**Work to be completed**.
Go over the entries and report the lines where the word "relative" occurs.

**Data shown**.
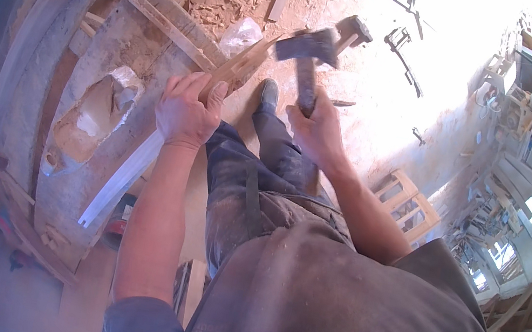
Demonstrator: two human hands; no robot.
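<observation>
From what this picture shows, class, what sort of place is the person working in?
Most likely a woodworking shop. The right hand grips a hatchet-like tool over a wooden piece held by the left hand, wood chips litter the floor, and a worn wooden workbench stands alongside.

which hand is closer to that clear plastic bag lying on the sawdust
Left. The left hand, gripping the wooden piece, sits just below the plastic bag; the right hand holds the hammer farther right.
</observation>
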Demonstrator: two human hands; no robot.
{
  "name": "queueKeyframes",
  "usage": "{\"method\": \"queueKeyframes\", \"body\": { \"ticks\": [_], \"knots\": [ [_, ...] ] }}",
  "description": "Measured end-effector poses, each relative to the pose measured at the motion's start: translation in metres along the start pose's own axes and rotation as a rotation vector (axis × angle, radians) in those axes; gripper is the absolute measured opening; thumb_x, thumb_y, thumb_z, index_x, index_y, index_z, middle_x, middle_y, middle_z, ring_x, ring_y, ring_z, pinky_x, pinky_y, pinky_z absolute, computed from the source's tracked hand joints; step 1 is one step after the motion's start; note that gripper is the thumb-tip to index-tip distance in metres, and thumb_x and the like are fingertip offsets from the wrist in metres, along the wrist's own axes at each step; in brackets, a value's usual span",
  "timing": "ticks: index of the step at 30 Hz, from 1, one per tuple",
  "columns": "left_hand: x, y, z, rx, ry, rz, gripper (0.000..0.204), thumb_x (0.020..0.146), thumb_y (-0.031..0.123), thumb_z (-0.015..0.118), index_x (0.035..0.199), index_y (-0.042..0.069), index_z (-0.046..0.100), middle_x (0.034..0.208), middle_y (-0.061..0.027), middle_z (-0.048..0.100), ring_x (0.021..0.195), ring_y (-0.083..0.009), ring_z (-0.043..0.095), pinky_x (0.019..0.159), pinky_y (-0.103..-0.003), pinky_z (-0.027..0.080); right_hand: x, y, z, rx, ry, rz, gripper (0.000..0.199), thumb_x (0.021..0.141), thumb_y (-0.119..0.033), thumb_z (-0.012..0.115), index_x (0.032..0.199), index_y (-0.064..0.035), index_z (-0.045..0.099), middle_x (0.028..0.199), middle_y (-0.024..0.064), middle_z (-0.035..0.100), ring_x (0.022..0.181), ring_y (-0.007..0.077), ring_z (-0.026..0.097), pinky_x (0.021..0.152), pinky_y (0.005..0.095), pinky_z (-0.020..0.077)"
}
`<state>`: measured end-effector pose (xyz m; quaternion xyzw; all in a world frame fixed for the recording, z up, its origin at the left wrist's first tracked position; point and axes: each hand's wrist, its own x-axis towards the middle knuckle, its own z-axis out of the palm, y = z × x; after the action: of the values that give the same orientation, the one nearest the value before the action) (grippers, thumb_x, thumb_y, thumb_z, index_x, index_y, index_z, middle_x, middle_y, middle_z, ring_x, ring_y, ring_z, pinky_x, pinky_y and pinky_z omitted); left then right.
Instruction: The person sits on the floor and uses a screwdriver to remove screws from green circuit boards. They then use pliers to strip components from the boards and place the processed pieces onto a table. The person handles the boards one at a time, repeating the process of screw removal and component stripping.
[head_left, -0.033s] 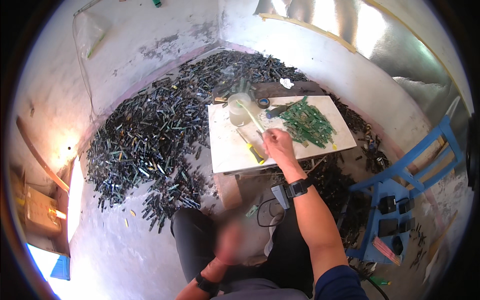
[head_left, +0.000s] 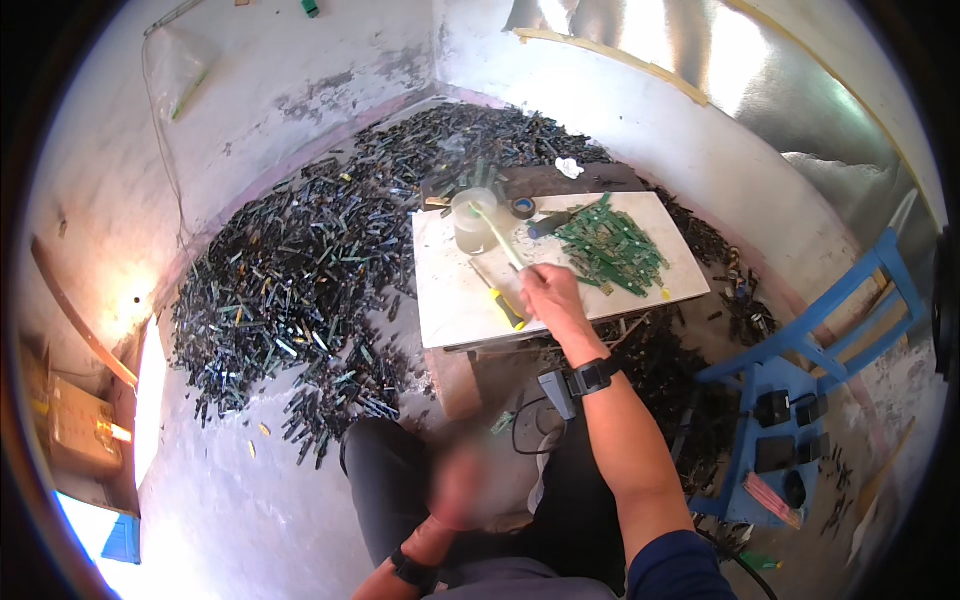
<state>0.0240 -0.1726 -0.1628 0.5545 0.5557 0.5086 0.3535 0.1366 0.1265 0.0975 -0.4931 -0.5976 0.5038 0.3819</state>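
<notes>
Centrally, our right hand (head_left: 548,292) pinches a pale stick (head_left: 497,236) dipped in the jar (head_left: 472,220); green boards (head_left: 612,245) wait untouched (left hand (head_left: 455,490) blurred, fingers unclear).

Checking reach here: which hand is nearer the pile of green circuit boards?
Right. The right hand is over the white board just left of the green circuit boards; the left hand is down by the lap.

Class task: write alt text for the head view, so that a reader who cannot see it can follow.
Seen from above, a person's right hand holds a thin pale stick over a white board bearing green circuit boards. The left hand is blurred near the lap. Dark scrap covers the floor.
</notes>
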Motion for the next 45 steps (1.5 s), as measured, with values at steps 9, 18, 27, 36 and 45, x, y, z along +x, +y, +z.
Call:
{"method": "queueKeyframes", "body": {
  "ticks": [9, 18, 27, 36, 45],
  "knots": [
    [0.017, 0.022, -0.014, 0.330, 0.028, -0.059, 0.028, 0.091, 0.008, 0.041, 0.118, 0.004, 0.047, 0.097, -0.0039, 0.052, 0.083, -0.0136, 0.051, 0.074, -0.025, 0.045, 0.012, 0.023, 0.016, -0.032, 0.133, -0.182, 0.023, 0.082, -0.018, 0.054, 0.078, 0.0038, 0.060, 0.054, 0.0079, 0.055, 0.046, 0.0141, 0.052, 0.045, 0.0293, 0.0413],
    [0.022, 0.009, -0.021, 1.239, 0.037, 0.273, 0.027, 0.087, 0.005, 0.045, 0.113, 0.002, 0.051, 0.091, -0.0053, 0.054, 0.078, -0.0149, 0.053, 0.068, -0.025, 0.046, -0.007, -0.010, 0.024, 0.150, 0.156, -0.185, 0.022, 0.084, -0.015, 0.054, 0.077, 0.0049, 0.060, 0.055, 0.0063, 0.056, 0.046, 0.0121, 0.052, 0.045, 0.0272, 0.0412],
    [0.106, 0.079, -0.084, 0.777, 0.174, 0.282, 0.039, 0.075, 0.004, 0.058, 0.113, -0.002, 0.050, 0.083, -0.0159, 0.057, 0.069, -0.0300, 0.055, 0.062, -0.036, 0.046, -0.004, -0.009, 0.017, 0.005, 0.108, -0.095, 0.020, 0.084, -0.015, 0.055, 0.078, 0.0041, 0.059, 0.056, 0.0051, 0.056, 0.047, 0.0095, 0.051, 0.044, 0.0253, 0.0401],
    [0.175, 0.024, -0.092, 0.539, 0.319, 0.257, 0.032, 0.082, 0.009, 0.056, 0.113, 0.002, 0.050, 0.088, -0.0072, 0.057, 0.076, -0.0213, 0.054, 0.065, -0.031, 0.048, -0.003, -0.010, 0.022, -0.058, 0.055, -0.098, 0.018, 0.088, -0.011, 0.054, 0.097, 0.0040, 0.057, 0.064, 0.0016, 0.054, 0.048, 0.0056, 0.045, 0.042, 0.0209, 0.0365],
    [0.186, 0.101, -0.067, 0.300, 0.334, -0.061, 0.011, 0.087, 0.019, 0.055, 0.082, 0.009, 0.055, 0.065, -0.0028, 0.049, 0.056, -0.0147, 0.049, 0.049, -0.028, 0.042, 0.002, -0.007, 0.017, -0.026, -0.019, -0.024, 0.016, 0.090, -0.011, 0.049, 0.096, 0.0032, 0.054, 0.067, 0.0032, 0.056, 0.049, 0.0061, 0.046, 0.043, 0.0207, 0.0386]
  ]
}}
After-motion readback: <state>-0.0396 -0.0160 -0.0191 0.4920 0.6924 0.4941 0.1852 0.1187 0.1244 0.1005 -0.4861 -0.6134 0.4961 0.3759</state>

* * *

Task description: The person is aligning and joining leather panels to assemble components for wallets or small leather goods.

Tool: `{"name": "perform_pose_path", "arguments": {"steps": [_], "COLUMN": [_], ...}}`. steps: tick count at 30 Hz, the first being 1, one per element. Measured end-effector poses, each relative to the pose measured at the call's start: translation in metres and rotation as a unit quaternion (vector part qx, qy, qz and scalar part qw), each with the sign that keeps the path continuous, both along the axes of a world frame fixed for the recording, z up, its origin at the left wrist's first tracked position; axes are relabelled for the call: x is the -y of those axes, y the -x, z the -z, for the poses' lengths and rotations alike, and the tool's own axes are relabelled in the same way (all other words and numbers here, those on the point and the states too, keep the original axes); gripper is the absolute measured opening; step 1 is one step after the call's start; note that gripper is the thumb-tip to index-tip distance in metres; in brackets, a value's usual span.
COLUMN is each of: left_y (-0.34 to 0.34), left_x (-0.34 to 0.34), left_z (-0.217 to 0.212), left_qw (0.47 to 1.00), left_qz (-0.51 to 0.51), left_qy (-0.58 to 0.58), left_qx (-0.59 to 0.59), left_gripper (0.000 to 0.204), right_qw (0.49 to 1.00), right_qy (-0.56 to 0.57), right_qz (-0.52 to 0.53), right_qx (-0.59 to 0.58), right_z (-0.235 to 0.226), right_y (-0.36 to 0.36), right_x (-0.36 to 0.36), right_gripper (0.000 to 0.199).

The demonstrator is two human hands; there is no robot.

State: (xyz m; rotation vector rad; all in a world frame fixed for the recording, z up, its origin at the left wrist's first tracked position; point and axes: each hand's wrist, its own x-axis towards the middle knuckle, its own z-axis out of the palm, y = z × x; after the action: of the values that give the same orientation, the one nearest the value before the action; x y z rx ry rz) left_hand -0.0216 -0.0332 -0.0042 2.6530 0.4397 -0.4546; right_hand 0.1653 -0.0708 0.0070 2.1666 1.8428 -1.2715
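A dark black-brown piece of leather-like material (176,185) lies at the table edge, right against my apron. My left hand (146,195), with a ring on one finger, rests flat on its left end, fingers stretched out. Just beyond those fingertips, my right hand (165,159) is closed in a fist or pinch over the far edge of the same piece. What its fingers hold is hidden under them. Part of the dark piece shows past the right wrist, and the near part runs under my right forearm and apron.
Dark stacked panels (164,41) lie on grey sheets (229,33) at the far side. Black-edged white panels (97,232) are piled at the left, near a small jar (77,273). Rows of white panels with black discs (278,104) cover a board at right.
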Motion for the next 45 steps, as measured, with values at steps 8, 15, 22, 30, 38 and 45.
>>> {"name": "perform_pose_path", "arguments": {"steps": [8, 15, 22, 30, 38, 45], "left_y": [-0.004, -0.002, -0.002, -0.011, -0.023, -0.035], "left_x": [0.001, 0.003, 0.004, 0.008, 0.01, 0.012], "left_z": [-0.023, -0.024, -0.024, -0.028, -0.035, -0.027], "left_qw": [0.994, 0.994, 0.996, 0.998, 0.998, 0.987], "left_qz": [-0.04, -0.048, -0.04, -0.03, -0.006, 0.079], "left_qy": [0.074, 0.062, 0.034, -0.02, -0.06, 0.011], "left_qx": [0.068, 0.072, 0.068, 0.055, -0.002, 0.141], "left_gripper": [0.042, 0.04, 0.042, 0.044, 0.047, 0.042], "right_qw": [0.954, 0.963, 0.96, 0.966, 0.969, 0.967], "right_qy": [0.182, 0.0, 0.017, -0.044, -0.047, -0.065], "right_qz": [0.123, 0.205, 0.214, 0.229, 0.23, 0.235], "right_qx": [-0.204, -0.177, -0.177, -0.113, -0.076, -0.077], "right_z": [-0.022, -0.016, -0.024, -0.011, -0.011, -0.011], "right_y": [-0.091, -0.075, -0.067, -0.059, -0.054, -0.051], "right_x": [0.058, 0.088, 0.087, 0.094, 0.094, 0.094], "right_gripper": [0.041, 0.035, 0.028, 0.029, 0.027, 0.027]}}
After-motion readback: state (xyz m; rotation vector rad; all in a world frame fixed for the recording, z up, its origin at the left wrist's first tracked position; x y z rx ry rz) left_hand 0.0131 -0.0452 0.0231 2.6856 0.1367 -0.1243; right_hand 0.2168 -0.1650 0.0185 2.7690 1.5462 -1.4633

**Output**.
  "description": "Measured end-effector poses, each relative to the pose measured at the motion's start: translation in metres along the start pose's own axes and rotation as a rotation vector (axis × angle, radians) in those axes; gripper is the absolute measured opening; thumb_x, thumb_y, thumb_z, index_x, index_y, index_z, middle_x, middle_y, middle_z, ring_x, ring_y, ring_z, pinky_x, pinky_y, pinky_z absolute, computed from the source's tracked hand joints; step 1 is one step after the motion's start; note that gripper is the thumb-tip to index-tip distance in metres, and thumb_x and the like are fingertip offsets from the wrist in metres, along the wrist's own axes at each step; in brackets, a value's usual span",
Tool: `{"name": "perform_pose_path", "arguments": {"steps": [_], "COLUMN": [_], ...}}`. steps: tick count at 30 Hz, the first being 1, one per element. Measured end-effector poses, each relative to the pose measured at the call's start: translation in metres and rotation as a unit quaternion (vector part qx, qy, qz and scalar part qw), each with the sign that keeps the path continuous, both along the axes of a world frame fixed for the recording, z up, its origin at the left wrist's first tracked position; axes are relabelled for the call: x is the -y of those axes, y the -x, z the -z, for the poses' lengths and rotations alike, and the tool's own axes are relabelled in the same way (all other words and numbers here, those on the point and the states too, keep the original axes); gripper is the absolute measured opening; step 1 is one step after the call's start; note that gripper is the thumb-tip to index-tip distance in metres; in brackets, a value's usual span.

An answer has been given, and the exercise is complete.